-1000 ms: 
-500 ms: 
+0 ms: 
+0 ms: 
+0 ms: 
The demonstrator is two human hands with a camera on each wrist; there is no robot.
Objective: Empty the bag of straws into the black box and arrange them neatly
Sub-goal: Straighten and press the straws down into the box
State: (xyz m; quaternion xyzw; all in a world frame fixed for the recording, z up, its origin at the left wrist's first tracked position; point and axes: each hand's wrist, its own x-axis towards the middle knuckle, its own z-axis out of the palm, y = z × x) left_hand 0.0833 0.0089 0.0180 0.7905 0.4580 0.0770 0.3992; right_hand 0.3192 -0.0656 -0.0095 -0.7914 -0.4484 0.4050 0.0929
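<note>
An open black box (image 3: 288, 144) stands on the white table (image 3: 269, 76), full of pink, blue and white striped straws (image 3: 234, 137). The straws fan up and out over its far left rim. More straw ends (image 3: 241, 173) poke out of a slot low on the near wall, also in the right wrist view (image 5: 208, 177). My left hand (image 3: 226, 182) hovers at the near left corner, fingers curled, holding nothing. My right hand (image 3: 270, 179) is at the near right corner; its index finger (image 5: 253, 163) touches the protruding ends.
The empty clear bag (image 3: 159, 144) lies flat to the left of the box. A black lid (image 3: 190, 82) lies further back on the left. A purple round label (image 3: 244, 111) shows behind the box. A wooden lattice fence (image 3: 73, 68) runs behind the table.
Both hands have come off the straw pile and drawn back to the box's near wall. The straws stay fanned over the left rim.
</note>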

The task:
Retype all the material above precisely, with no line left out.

Answer to this task:
-1000 ms: 
-500 ms: 
+0 ms: 
+0 ms: 
+0 ms: 
The demonstrator is two human hands with a camera on each wrist; there is no robot.
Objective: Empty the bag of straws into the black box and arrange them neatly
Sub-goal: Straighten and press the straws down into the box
State: (xyz m; quaternion xyzw; all in a world frame fixed for the recording, z up, its origin at the left wrist's first tracked position; point and axes: each hand's wrist, its own x-axis towards the middle knuckle, its own z-axis out of the palm, y = z × x) left_hand 0.0833 0.0089 0.0180 0.7905 0.4580 0.0770 0.3992; right_hand 0.3192 -0.0656 -0.0095 -0.7914 -0.4484 0.4050 0.0929
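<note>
An open black box (image 3: 288, 144) stands on the white table (image 3: 269, 76), full of pink, blue and white striped straws (image 3: 234, 137). The straws fan up and out over its far left rim. More straw ends (image 3: 241, 173) poke out of a slot low on the near wall, also in the right wrist view (image 5: 208, 177). My left hand (image 3: 226, 182) hovers at the near left corner, fingers curled, holding nothing. My right hand (image 3: 270, 179) is at the near right corner; its index finger (image 5: 253, 163) touches the protruding ends.
The empty clear bag (image 3: 159, 144) lies flat to the left of the box. A black lid (image 3: 190, 82) lies further back on the left. A purple round label (image 3: 244, 111) shows behind the box. A wooden lattice fence (image 3: 73, 68) runs behind the table.
Both hands have come off the straw pile and drawn back to the box's near wall. The straws stay fanned over the left rim.
</note>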

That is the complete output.